If The Wolf of Wall Street taught us anything, it's that lying and opportunism make the world go round. Lies, of all shapes and sizes, infect our air and water as much as plastic particles, and while corrupt governments, mega-corporations, and cheating partners (Justin Timberlake, your time will come) everywhere know this, that doesn't mean it's good for us. 

It's easy to paint lying as a one-tier act, something that people intentionally do to hurt others, and in the context of Catfish, this is often true. Catfishers will concoct entire fictional universes in order to secure nudes, confessions of love, and even marital commitments from doting strangers. But one of the strengths of the show is that it showcases and calls out all the less obvious lies people tell, particularly to themselves. While the big reveal forces the hand of catfishers creating obvious lies, the arc of each episode forces the hopeless romantic to admit how many red flags they've overlooked, the goalposts they've moved for infatuation, and in many cases, the full-on denial they've embraced. 

In one intense episode, Chelsea sets out to meet her online crush Charles from Plenty of Fish, only to discover she's been catfished by her best friend Domo.
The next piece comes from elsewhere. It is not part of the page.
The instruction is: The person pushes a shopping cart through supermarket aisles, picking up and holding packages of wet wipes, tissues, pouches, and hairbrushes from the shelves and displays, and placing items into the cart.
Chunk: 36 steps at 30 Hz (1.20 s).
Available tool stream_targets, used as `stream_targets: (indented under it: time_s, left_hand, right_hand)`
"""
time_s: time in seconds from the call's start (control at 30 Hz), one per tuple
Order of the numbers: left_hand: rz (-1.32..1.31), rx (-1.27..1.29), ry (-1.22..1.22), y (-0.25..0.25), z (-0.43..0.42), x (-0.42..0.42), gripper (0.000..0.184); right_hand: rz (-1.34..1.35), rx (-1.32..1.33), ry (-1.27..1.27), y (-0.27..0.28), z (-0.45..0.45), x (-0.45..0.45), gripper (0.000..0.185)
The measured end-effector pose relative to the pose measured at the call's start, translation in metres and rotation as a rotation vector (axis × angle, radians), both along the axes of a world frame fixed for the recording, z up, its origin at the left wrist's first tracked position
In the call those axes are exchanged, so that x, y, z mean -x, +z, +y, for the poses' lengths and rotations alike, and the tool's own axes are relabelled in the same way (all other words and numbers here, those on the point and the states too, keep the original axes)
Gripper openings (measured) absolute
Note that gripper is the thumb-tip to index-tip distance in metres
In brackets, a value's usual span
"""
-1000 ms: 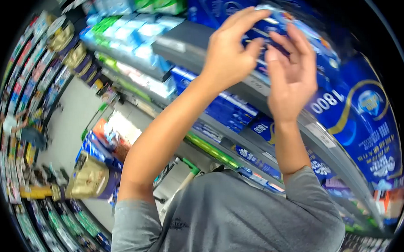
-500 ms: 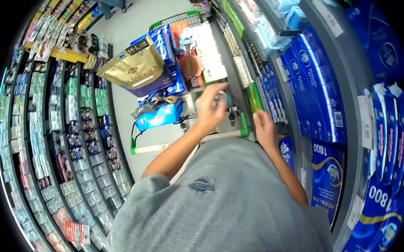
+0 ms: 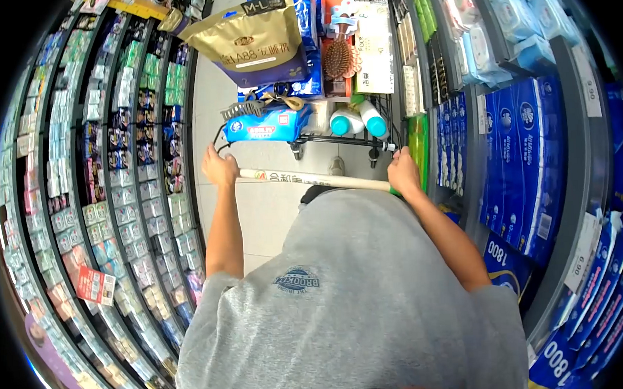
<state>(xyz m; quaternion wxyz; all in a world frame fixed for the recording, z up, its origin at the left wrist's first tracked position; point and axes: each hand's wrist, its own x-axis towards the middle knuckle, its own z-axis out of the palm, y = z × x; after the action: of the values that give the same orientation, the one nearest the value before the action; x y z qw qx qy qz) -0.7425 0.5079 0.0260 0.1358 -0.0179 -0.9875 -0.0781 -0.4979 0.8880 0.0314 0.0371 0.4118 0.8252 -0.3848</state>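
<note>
My left hand [image 3: 221, 168] is closed around the left end of a shopping cart's pale handle [image 3: 304, 177]. At the handle's right end, my right hand [image 3: 403, 171] is closed around the corner. Just beyond the handle, a blue pack of wipes [image 3: 265, 125] lies in the cart beside two white bottles [image 3: 360, 121] with turquoise caps. A gray comb-like item [image 3: 242, 111] rests behind the wipes. Farther in are a gold bag marked M-L [image 3: 253, 40], blue packages [image 3: 311, 80], a brown hairbrush [image 3: 339, 58] and a white box [image 3: 374, 49].
Shelves of small packets [image 3: 127, 202] line the left side, with a red-and-white tag [image 3: 95, 286] sticking out. To the right, close to the cart, shelves hold blue tissue packs [image 3: 522, 157] and light-blue packs [image 3: 526, 18]. Pale floor tiles [image 3: 257, 228] show under the handle.
My left hand has moved from above the cart's near right part to the handle's left end. The two bottles now show uncovered. My right hand stays near the right corner.
</note>
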Motion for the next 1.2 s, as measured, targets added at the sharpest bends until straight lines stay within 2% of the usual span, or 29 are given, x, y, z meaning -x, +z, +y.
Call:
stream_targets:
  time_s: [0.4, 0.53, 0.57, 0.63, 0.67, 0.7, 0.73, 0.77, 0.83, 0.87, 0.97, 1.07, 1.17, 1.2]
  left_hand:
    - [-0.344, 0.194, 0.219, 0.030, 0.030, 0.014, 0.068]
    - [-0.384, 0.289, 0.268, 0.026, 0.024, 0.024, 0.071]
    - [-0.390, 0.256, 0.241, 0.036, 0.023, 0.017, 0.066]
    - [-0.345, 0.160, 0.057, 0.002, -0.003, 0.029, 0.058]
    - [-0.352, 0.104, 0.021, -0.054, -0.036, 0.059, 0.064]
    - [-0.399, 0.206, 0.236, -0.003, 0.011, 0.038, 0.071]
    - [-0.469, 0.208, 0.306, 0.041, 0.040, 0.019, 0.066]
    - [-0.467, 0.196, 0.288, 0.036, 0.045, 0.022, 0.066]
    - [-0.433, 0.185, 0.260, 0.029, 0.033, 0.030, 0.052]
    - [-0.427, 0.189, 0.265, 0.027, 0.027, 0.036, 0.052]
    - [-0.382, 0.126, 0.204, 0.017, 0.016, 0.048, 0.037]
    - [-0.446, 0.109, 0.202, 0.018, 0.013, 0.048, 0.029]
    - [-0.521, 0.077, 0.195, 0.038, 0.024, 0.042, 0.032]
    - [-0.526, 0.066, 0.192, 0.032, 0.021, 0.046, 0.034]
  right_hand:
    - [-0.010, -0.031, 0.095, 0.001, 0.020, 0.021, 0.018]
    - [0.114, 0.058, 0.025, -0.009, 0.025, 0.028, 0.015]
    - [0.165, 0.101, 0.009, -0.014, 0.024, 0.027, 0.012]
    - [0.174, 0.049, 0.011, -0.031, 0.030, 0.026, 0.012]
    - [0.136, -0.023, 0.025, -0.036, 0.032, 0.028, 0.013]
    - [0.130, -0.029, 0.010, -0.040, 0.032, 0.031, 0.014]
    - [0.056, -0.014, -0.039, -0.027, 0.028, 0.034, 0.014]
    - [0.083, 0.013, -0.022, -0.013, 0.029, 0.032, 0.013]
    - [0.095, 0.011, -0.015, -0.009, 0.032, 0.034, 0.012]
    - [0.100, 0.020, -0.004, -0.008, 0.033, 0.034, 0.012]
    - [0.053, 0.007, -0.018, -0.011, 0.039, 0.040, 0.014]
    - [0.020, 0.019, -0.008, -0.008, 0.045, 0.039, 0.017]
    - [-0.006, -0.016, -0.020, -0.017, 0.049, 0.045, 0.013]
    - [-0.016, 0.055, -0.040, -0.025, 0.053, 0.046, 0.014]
When asked for the reasoning behind the theatrical betrayal, Domo explains this was the singular way she knew how to express her true feelings: "I had a crush on you for almost two years now. I was scared, and I felt more comfortable being this guy, who I know you liked, who was your type. I want to see if you want to be more than friends."

To make matters more intense, Chelsea's not only living with Domo but sharing a bed with her at the time of this episode (Shakespeare is quaking in his grave at this drama). After finding out the truth, Chelsea quickly moves back home, and Domo is forced to accept that she couldn't devoutly hide her sexuality, nor could she trick her friend if she wanted to have healthy relationships. After the initial reveal, the two sit with Max and Nev to hash out boundaries in hopes of rebuilding the friendship. And while Domo's forced to get honest with herself about her desires, Chelsea has to stop lying to herself about red flags.

So while Catfish may be a show that regularly gasps at blurry nudes, shows us screenshots of people's drunken emoji-laden confessions, and features men convinced they're dating Katy Perry (even after he met the catfish he still thought Katy was waiting for him), it's also a show that models healthy and restorative ways of resolving conflict. At least, that's what I tell myself when I've been watching it for 10 hours.